Jessica McMaster

Personal information
- Born: 27 March 1998 (age 28) Belfast, Northern Ireland

Sport
- Sport: Field hockey
- Position: Midfield

Senior career
- Years: Team / Caps / Goals
- –2016: Ulster Elks / - / -
- 2016–2021: Queen's University / - / -
- 2021–: Ulster Elks / - / -

National team
- Years: Team / Caps / Goals
- 2015–2016: Ireland U–18 / 8 / (1)
- 2016–: Ireland / 11 / (2)
- 2017–2019: Ireland U–21 / 10 / (1)

Medal record
| Women's field hockey |
| Representing Ireland |

= Jessica McMaster =

Irish field hockey player

Jessica McMaster (born 27 March 1998) is a field hockey player from Ireland.

==Education==
She is a former student of Belfast High School and Queen's University.

==Career==
===Domestic league===
McMaster currently competes in the EY Hockey League, the premier domestic competition hosted by Hockey Ireland. In the league, she represents the Ulster Elks. She also previously competed for Queen's University during her time as a student.

===Under–18===
Throughout 2015 and 2016, McMaster represented the Ireland national youth squad in under–18 competitions.

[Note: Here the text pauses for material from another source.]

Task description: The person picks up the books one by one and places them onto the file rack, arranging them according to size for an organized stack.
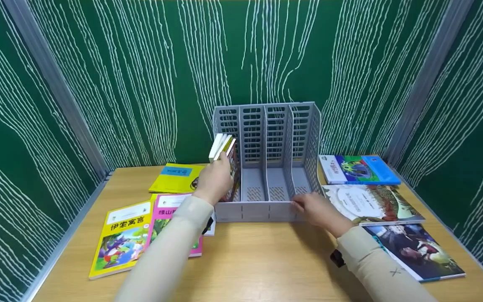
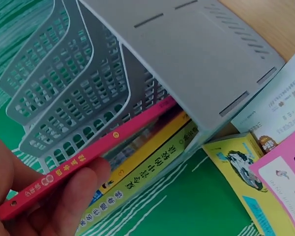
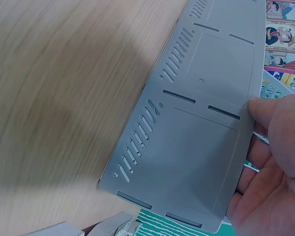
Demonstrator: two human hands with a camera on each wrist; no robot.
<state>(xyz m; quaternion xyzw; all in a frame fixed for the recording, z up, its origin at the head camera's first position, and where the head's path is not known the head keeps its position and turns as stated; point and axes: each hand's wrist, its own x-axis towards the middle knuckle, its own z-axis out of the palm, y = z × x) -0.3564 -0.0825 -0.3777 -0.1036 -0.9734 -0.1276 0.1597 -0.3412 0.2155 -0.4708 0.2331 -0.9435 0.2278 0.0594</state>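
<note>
A grey divided file rack (image 1: 255, 211) stands in the middle of the table. My left hand (image 1: 216, 178) is at its leftmost compartment, pinching a book with a red spine (image 2: 96, 153) between thumb and fingers. The book's far end reaches into the compartment. Beside it in the same compartment are a yellow-spined book (image 2: 155, 142) and a light green-spined book (image 2: 155, 169). My right hand (image 1: 315, 209) holds the rack's low front wall (image 3: 187, 147) near its right end, thumb on the outer side and fingers curled over the edge.
Left of the rack lie a yellow book (image 1: 173, 173), another yellow book (image 1: 120, 243) and a pink book (image 1: 164, 209). To its right are a blue book (image 1: 359, 170), a white-and-brown book (image 1: 371, 205) and a dark book (image 1: 417, 251). Green walls enclose the table.
</note>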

She competed with the team at the 2015 EuroHockey U–18 Championship II in Mori, as well as the 2016 EuroHockey U–18 Championship in Cork.

===Under–21===
McMaster also represented the Ireland U–21 from 2017 to 2019. She appeared at two editions of the EuroHockey U–21 Championship in 2017 and 2019, both of which were held in Valencia.

===Green Army===
She made her international debut for the Green Army in 2016, earning her first senior cap during a test match against Scotland in Glasgow. Following her debut, she made six more appearances for the national squad throughout 2017.

After an eight-year absence, McMaster returned to the national squad in 2025, travelling to the United States for a test series.

She has been named in the squad for the seventh season of the FIH Pro League.